» **Task item**:
Your job is to copy the lines from the material that include "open".

» **Data block**:
----

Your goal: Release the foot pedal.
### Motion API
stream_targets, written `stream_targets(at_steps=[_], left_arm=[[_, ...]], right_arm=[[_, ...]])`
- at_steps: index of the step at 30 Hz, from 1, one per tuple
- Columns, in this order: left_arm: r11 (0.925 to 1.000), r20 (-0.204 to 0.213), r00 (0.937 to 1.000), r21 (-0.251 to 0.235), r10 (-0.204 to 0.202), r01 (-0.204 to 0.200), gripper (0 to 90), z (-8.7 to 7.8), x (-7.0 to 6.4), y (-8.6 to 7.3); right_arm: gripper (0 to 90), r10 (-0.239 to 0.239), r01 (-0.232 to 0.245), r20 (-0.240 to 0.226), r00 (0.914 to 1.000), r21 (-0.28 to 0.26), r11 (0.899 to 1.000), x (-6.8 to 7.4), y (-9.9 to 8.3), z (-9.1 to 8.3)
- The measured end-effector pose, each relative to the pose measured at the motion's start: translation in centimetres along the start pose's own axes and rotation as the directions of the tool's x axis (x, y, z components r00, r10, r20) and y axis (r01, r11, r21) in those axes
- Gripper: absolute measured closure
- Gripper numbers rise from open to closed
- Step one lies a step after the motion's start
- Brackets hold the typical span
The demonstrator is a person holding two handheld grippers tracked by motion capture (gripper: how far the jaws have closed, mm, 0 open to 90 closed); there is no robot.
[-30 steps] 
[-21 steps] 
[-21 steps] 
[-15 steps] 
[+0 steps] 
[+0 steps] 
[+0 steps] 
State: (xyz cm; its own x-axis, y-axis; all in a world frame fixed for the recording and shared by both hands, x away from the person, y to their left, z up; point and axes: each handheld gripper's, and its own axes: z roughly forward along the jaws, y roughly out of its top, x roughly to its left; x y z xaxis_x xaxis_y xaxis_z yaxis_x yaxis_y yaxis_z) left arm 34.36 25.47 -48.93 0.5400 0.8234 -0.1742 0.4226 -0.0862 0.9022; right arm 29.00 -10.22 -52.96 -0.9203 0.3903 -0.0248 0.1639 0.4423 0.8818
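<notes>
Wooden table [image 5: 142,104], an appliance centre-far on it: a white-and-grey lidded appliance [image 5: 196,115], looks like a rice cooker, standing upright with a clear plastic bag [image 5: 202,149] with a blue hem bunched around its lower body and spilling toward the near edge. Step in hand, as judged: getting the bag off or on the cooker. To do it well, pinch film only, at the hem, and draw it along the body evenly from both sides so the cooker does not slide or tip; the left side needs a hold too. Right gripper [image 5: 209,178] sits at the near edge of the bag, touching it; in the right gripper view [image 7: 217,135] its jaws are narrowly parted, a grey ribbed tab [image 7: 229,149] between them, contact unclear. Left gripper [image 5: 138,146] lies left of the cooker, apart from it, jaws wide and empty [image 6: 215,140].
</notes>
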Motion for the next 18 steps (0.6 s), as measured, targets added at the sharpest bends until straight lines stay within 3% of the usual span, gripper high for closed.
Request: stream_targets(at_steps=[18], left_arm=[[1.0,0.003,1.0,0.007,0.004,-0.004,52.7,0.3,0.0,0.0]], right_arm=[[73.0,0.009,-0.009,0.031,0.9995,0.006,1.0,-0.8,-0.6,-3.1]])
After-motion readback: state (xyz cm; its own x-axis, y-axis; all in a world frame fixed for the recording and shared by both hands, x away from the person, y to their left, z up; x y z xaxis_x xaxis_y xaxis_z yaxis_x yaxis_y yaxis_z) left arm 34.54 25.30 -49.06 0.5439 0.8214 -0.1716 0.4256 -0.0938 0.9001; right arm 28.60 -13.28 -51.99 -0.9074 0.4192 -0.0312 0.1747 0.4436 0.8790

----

» **Your solution**:
- Gripper numbers rise from open to closed
The demonstrator is a person holding two handheld grippers tracked by motion capture (gripper: how far the jaws have closed, mm, 0 open to 90 closed); there is no robot.

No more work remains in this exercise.